• _Task description_
Your answer is one number: the count of lines below that hold the word "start".

════════════════════

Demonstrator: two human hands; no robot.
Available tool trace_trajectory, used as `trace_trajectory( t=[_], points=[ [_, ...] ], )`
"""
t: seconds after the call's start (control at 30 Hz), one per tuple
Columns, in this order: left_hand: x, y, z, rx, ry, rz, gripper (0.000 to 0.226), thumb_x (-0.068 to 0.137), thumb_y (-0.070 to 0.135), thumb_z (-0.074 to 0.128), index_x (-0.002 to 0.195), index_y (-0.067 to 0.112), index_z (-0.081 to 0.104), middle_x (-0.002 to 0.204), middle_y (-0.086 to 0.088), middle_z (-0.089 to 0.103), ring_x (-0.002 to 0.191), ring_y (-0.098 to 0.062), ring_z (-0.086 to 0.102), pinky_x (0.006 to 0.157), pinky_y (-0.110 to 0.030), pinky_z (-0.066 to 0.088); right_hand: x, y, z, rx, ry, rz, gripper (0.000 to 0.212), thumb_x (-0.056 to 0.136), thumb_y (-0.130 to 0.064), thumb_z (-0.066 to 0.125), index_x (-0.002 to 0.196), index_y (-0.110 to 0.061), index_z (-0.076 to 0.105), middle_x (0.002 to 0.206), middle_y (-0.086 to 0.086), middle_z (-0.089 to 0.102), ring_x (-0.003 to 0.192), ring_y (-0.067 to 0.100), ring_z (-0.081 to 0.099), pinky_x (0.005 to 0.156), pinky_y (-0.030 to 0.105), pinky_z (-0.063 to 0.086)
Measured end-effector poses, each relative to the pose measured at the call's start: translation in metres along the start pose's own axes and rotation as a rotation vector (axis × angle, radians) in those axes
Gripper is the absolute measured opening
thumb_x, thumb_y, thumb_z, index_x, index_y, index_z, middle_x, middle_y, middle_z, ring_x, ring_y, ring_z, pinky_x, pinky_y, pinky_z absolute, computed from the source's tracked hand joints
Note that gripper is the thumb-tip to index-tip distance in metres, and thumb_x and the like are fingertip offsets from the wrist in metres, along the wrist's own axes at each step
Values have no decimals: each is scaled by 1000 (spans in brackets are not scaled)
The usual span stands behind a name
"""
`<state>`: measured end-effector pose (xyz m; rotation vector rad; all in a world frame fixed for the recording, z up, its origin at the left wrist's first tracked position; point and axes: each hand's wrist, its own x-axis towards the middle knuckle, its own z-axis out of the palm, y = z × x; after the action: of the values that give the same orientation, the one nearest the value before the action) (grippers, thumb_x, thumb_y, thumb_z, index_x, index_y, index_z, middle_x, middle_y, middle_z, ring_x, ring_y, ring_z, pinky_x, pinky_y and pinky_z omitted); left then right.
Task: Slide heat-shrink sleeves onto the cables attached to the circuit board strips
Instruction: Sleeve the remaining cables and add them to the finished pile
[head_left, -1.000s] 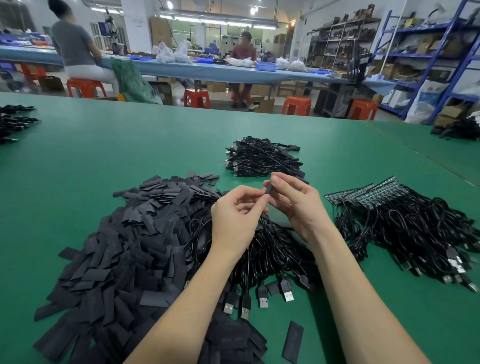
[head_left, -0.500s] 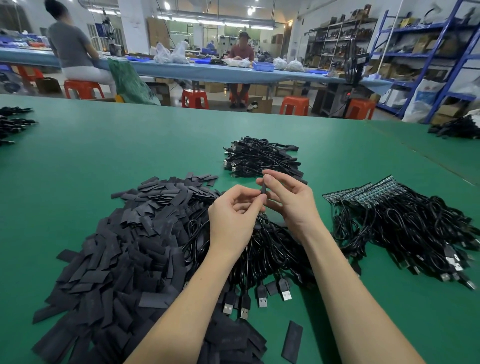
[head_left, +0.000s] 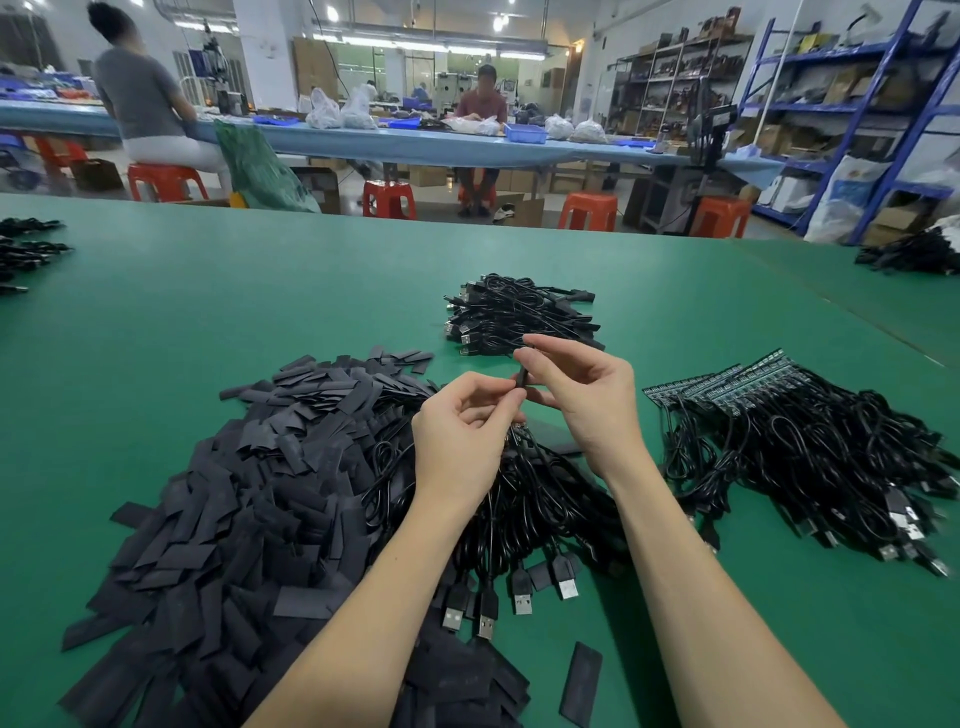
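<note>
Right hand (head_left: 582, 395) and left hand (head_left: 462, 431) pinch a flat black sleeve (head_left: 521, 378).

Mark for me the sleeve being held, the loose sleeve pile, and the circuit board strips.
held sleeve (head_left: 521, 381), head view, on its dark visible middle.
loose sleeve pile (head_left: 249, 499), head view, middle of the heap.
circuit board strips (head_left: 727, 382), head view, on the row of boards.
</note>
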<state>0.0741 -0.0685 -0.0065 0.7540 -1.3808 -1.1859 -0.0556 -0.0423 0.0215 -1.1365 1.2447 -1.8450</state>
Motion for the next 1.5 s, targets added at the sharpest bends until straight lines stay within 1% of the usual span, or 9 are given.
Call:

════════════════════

• _Written response_
2